We also examined BCBL-1 cells for their levels of expression of syndecan-1 (CD138), a cell surface protein that serves as a biomarker for diagnosing KSHV-associated and other lymphomas (10). Syndecan-1 staining markedly decreased following lytic induction, a finding we confirmed visually (Fig. 3A and B). In individual cells, K8.1 and syndecan-1 expressions were mutually exclusive, with or without chemical induction (Fig. 3C). To rule out apoptosis or cell death as the cause of the drop in syndecan-1 expression, we also stained the cells with annexin V, a marker of early apoptosis or necrosis (49). We found that at each of the time points (from 0 to 72 h postinduction) the portion (approximately 10%) of cells staining with annexin V remained statistically unchanged, arguing against cell death as the cause of syndecan-1 downregulation (see Materials and Methods). Moreover, the loss of syndecan-1 expression was not specific to exposure to valproate, since it also occurred following induction by TPA and TPA combined with low-level sodium butyrate (see Materials and Methods). We found that RTA was present in a portion of cells expressing syndecan-1, though the remainder had lost syndecan-1 expression (Fig. 4A). We reasoned that this population of RTA single positive cells (syndecan-1⁻/K8.1⁻) may represent the early lytic replication phase (Fig. 4) marked in these experiments by syndecan-1 downregulation prior to K8.1 expression.

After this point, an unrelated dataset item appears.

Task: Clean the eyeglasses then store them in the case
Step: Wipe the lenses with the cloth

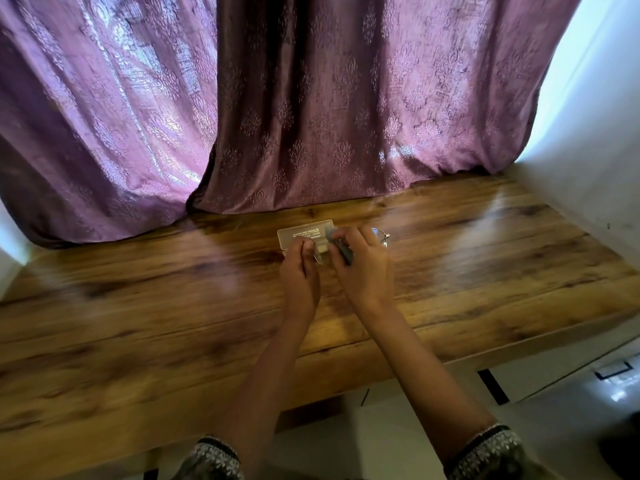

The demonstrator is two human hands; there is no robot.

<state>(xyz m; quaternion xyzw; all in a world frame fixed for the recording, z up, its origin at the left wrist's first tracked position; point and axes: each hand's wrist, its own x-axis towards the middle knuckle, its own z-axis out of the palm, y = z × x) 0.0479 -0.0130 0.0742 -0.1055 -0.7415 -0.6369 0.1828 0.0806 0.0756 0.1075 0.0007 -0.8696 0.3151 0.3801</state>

Through the use of syndecan-1, RTA, and K8.1, we were able to simultaneously measure the phases of lytic replication within a single population (Fig. 4B). Specifically, we combined visual and fluorometric analyses through MIFC and distinguished latent (LANA⁺/syndecan-1⁺/RTA⁻/K8.1⁻) from immediate early lytic (syndecan-1⁺/RTA⁺/K8.1⁻), presumed early (syndecan-1⁻/RTA⁺/K8.1⁻), and late lytic (syndecan-1⁻/RTA^+/−/K8.1⁺) viral infection among individual cells in a population undergoing dynamic changes among these different stages. We followed each of the stages over time and, consistent with their classification, found that the immediate early population increased most markedly between 0 and 24 h postinduction (>8-fold increase), whereas the late lytic group increased most between 48 and 72 h (>6-fold increase) (Fig. 4B). The putative early lytic population increased most during the intermediate time period of 24 to 48 h (>4-fold increase) (Fig. 4B).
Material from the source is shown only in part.